Joe says, “We give them a shout-out for everything they create and I have gotten some pushback internally saying, ‘Look, we bought this.'”

He adds, “My view is, ‘Why not?’ JESS3 is a really hot company. And if somebody is putting their name on something, aren’t they going to do the very best work versus if their name wasn’t on it?”

Joe also says Eloqua is getting additional social media and other benefits by connecting their B2B brand to a design firm with a completely different following. When a content piece, blog post or press release goes out mentioning JESS3 alongside Eloqua, the design company’s fans share those links with an entirely new demographic. And that, Joe explains, gives Eloqua additional “top of the funnel” exposure.

Sometimes reality steps in …

And every once in a while something happens that puts an easy-to-see monetary value on taking the unconventional route. Unexpected changes in content marketing publishing plans can leave a team scrambling, and paying additional fees to contract-based creative talent.

I’ll let Joe explain just that occurrence with a recent major content piece, and how having JESS3 on retainer saved Eloqua time and money:

On June 28th the Social Media ProBook was declared final. Done. Complete.

The final version had been approved and it would be published the following day. I’d even made a quip to the team, “Not one more damn edit. I don’t care if there is a typo or two. We’ll survive. This project is ‘a wrap.’ It goes live tomorrow.”

Then, later that same day, Google+ launched. How could we go live with the “social media pro’s” book on social media without so much as mentioning Google’s long-awaited re-entry into the space? We couldn’t.
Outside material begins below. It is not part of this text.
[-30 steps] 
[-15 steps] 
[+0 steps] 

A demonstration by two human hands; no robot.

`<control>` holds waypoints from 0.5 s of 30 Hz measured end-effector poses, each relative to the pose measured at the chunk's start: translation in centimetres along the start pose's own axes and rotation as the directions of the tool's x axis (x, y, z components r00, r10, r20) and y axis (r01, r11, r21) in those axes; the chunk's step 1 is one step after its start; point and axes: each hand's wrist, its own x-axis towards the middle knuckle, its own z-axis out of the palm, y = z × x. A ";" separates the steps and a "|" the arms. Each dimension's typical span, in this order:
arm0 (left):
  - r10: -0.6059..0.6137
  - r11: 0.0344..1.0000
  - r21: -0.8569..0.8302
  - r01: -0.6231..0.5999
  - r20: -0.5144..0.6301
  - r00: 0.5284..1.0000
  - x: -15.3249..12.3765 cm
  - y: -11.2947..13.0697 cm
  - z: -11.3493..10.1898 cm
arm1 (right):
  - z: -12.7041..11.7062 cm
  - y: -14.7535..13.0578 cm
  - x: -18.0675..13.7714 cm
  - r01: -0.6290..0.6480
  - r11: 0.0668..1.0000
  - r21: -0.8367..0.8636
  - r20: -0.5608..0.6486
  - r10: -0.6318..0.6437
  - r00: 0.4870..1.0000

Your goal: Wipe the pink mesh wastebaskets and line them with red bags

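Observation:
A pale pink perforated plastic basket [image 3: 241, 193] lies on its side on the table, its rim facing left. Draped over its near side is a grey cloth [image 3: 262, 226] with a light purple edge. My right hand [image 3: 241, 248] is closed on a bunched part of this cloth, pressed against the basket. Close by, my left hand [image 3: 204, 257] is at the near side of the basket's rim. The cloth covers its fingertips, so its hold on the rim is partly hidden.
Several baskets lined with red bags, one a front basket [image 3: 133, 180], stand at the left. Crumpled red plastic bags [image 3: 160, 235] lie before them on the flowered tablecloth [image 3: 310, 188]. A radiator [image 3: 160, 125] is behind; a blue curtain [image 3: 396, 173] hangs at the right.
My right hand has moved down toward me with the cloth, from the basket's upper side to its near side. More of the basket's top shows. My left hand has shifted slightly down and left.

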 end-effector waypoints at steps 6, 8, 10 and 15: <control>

So I over-ruled myself, and we scrambled to insert a section on Google+, a section that had a major impact on page layout. Had JESS3 been paid by the project, this significant last-minute change may have been an “outside of scope” addition. After all, I had just emphatically declared the project complete. But given the retainer model, our relationship isn’t a series of discrete projects, but rather a constant hum of collaboration, output and refinement.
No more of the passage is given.